Parallèlement, l’eau arrivant à la surface du sol peut pénétrer dans les pores du sol grâce à l’attraction gravitaire. Concrètement, la gravité n’est qu’un des facteurs qui détermine le mouvement de l’eau dans le sol. Sur un sol sec, l’eau est fortement aspirée dans le sol par des forces de succion connues sous le nom de succion matricielle. Cette force d’attraction est le résultat de la forte attraction entre les molécules d’eau et les surfaces minérales d’une part, et l’attraction entre les molécules d’eau entre elles d’autre part. La première est un phénomène d’absorption, la deuxième de cohésion. La succion matricielle dépend de la teneur en eau du sol : plus le sol est sec, plus l’attraction est forte. C’est pour cela que typiquement les taux d’infiltration sont bien plus faibles sur des sols humectés ou saturés où la succion matricielle devient négligeable. Une fois infiltrées dans le sol, les eaux de

percolation (infiltration profonde) se dirigent verticalement vers la nappe phréatique (Fox, 2008). La nappe phréatique (ou nappe aquifère) est une réserve d’eau qui se trouve sous la surface de la terre au-dessus d’une poche de terre imperméable. De manière générale, toute formation géologique qui peut stocker et transmettre de l’eau est appelée un aquifère. Par nappe, on entend la partie saturée en eau du sol, c’est-à-dire celle où les interstices entre les grains solides sont entièrement remplis d’eau. Au-dessus, on peut trouver des terrains non saturés, dans lesquels les interstices contiennent aussi de l’air. Cette couche est appelée la zone non saturée ou encore zone vadose. Les nappes phréatiques sont donc alimentées par les précipitations via l’infiltration de l’eau dans le sol et s’écoulent souvent naturellement par des sources, par les berges d’un cours d’eau ou directement dans les océans. Excepté pour les canaux bétonnés, le lit d’un cours d’eau est un lieu d’échange entre l’eau s’écoulant dans le cours d’eau et les eaux de la nappe connectée. En fonction des gradients entre la surface de la nappe et le niveau du cours d’eau, la nappe peut alimenter le cours d’eau ou le cours d’eau peut alimenter la nappe.

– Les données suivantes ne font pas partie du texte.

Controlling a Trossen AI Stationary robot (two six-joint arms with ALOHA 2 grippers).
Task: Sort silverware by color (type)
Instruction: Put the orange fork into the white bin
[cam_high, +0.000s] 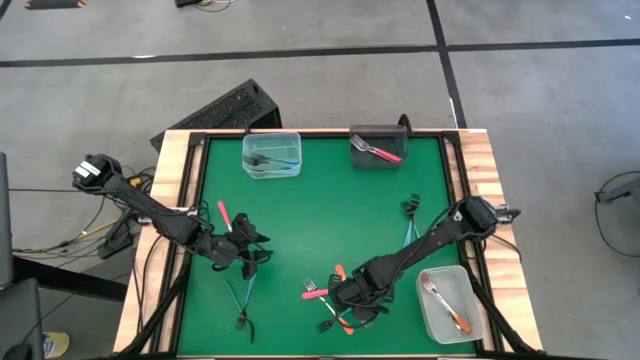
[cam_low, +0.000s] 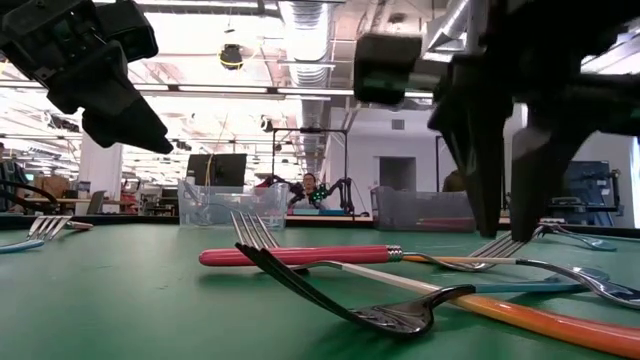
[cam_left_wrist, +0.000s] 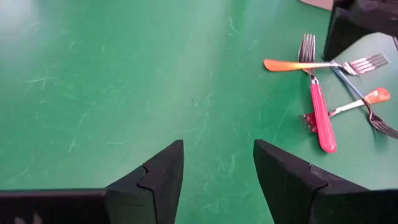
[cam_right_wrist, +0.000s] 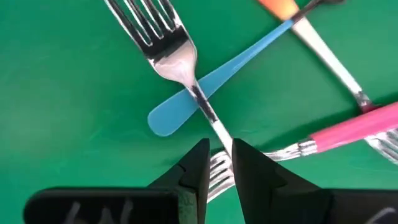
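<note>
Several forks lie crossed in a pile (cam_high: 330, 300) at the table's near middle. It holds a blue-handled fork (cam_right_wrist: 230, 62), a pink-handled one (cam_right_wrist: 354, 127) and an orange-handled one (cam_right_wrist: 280, 7). A further fork (cam_right_wrist: 180, 56) lies across the blue handle, its own handle hidden under my gripper. My right gripper (cam_right_wrist: 221, 149) points down over the pile, narrowly open. Its fingers stand on either side of that fork's metal neck, and the gap is wider than the neck. My left gripper (cam_left_wrist: 217, 152) hangs open over bare green mat, left of the pile.
A clear tub (cam_high: 246, 155) with blue forks and a dark tub (cam_high: 375, 132) with a red fork stand at the far edge. A pale tub (cam_high: 430, 325) with an orange fork sits near right. Loose forks: a red one (cam_high: 224, 213), a blue one (cam_high: 243, 300), blue ones (cam_high: 410, 212).
</note>
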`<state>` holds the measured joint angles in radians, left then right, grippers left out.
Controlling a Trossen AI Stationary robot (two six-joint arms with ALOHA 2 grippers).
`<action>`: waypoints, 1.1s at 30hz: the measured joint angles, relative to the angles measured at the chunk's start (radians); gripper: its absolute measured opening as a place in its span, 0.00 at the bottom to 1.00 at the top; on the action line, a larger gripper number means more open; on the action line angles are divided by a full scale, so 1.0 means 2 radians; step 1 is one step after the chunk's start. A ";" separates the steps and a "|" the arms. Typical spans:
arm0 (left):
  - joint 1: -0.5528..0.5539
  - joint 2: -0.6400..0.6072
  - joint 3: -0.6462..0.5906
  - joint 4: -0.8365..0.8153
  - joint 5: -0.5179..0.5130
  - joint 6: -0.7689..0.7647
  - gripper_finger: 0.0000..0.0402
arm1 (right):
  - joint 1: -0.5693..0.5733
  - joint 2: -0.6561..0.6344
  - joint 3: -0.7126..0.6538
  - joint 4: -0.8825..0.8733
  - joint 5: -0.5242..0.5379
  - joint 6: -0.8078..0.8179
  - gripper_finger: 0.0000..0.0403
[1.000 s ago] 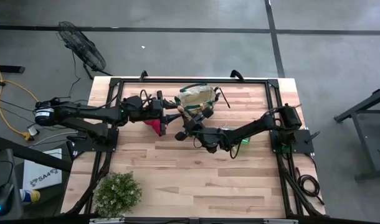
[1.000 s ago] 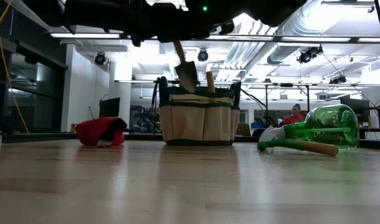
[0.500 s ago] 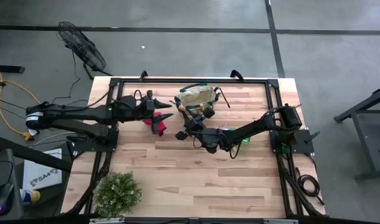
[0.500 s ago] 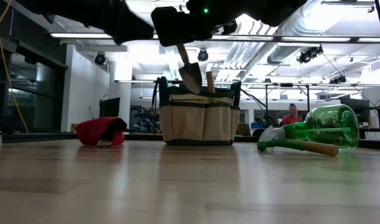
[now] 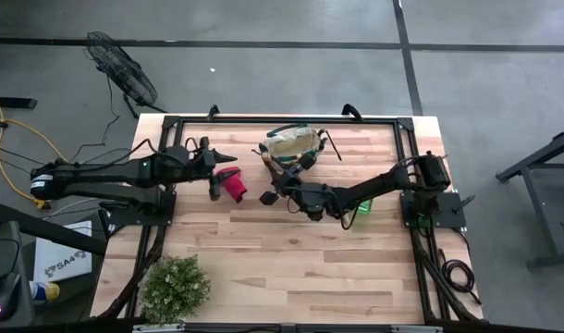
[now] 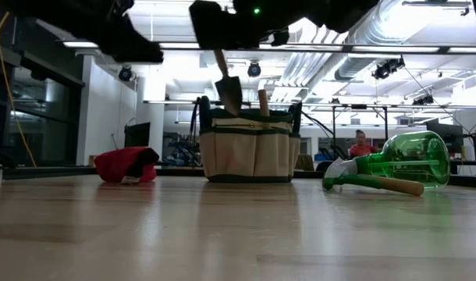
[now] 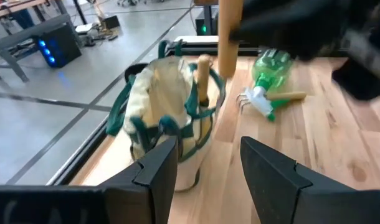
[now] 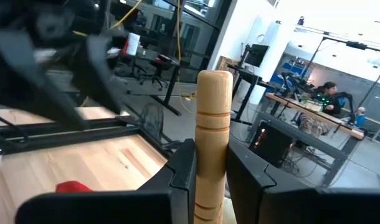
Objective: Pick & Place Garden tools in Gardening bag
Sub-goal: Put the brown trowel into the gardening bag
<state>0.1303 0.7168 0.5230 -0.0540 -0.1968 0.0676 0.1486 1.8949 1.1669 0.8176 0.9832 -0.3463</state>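
Observation:
The beige gardening bag (image 5: 291,145) with green trim stands at the table's far middle, and a wooden handle (image 7: 204,78) sticks up out of it. My right gripper (image 8: 212,158) is shut on a wooden-handled trowel (image 6: 229,90) that hangs blade down by the bag's near rim. My left gripper (image 7: 209,165) is open and empty at the table's left, beside the red-handled shears (image 5: 231,182) lying on the table. The green sprayer (image 6: 402,162) and the rake (image 7: 258,99) lie right of the bag. My right gripper pinches the trowel's wooden handle (image 8: 212,146) between its two fingers, below the handle's free end. The fingers come in level from the table's right and lie across the handle. The trowel hangs upright, its blade (image 6: 230,94) down, clear of the table and level with the bag's top.
A bushy green plant (image 5: 174,287) stands at the near left corner. The black frame rail (image 5: 282,118) runs along the far edge behind the bag. Bare wood lies across the table's near half.
My left gripper has drawn back from the bag and the trowel toward the table's left edge, still open. My right gripper keeps the trowel hanging by the bag's top.

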 joint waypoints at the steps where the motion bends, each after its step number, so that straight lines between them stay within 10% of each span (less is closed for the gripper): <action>1: 0.000 -0.007 -0.011 0.003 -0.005 -0.004 0.42 | -0.001 -0.008 -0.007 0.001 0.002 -0.001 0.13; 14: 0.000 -0.099 -0.088 0.043 -0.011 -0.023 0.42 | 0.011 -0.090 -0.168 0.151 -0.076 0.055 0.13; 33: 0.000 -0.106 -0.106 0.059 -0.011 -0.037 0.42 | 0.010 -0.004 -0.183 0.269 -0.103 0.051 0.13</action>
<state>0.1303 0.5056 0.3119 0.0631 -0.2191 -0.0055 0.1694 1.8859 0.8017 1.3557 0.7779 -0.2439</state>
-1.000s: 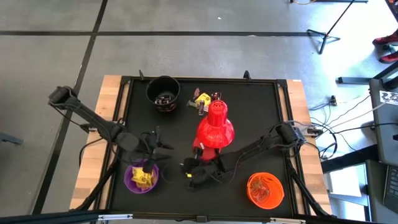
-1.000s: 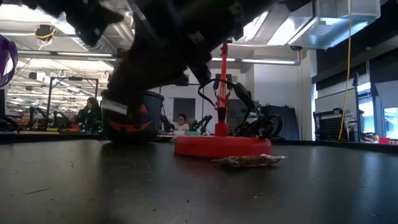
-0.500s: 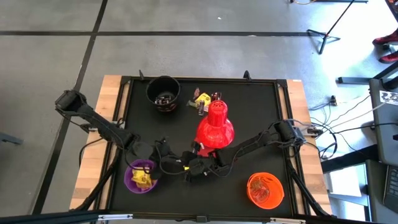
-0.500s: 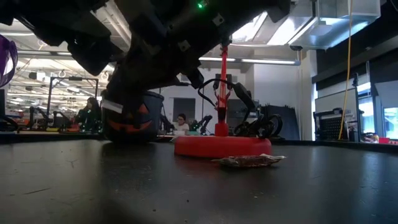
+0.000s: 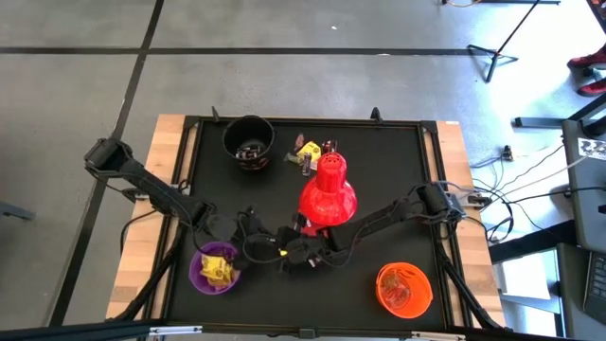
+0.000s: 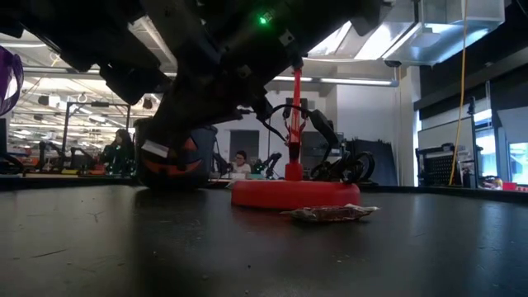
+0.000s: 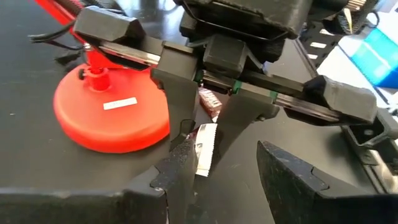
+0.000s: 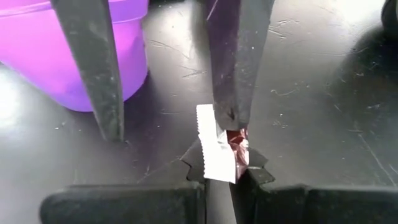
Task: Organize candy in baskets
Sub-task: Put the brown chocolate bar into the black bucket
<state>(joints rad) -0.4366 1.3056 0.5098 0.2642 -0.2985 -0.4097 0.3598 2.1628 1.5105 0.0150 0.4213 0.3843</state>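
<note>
Table (image 5: 398, 189) with red lamp (image 5: 327, 194) (round base), purple bucket (image 5: 214, 268) beside both arms. Left gripper (image 7: 217, 168) spread open around silvery candy (image 8: 217, 152); right gripper (image 8: 219, 171) pinched shut on same candy, above tabletop.

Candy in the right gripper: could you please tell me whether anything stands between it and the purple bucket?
Only the left gripper does. It hangs open between the candy, pinched in the right gripper, and the purple bucket, with one finger at the wrapper. Nothing else shows between them.
</note>
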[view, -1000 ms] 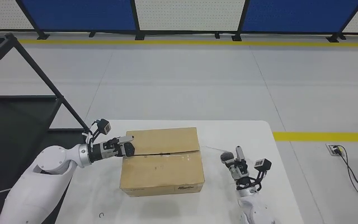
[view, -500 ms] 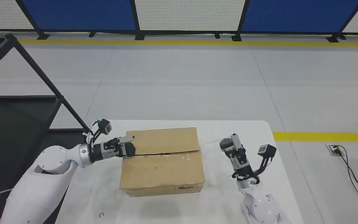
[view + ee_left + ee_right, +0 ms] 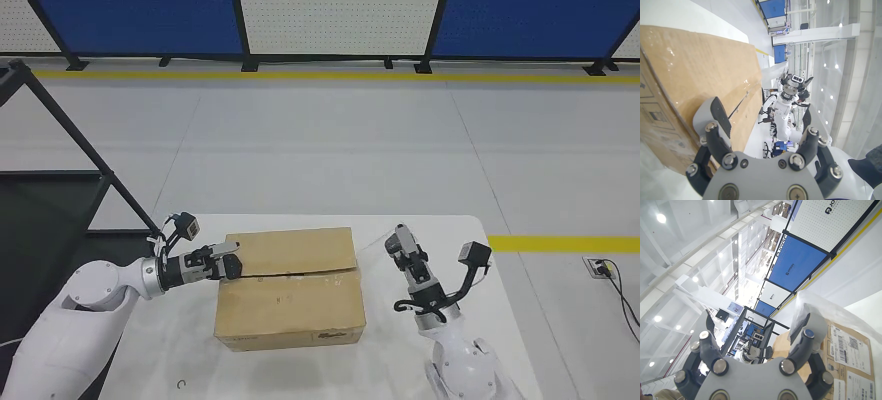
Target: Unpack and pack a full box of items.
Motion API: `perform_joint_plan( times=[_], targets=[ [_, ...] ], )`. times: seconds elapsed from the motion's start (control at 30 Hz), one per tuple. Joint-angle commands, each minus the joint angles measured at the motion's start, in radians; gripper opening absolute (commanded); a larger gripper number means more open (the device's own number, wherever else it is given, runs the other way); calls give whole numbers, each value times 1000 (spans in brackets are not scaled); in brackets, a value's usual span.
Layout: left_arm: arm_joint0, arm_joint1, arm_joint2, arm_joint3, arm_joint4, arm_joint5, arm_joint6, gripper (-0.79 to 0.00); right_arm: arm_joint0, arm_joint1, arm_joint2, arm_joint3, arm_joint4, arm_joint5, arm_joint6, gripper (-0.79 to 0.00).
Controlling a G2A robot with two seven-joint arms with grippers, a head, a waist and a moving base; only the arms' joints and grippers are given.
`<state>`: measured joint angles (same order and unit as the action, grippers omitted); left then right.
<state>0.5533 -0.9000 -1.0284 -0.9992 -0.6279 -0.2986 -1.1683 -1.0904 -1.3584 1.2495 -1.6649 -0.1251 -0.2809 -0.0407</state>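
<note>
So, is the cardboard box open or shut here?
Shut: both top flaps of the cardboard box lie flat, meeting at a seam.

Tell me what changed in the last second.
The right hand moved toward the far edge of the table and a little nearer the right end of the box, open. The left hand stayed at the box's left end, open; the box kept still, flaps closed. Nothing was taken or let go.
</note>
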Motion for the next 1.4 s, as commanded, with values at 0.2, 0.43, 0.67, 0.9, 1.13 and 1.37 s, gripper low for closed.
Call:
perform_joint_plan(
  times=[0.2,0.43,0.67,0.9,1.13,1.37],
  targets=[
    [8,-4,-12,6,1,1,-9,0,14,-2,7,-25,-42,59,23,0],
    [15,-8,-22,7,4,1,-16,0,15,-5,-14,-43,-79,68,52,0],
    [21,-11,-31,1,10,2,-20,0,-4,-9,-42,-84,-158,53,31,0],
    [28,-14,-41,-2,14,3,-24,0,-6,-14,-53,-106,-239,66,-14,0],
    [36,-15,-56,-4,14,-1,-26,0,13,-18,-45,-102,-260,90,-15,0],
    [42,-17,-68,-6,16,0,-29,0,27,-21,-24,-102,-262,102,-24,0]
  ],
)
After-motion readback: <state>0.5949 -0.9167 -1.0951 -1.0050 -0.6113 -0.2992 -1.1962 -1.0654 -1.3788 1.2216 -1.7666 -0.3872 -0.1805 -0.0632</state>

Le cycle de l’eau est ainsi un ensemble de processus permanents qui déplacent continuellement les masses d’eau entre l’océan, l’atmosphère et les surfaces continentales. Ce qui nous intéresse dans ces travaux de thèse, c’est d’être capable d’établir, de suivre et de comprendre les variations et la dynamique spatio-temporelle des eaux douces à la surface des continents. Pour cela, l’ensemble des mécanismes physiques introduits ci-dessus peuvent être théorisés sous forme de modèles hydrologiques et être simulés ou estimés numériquement.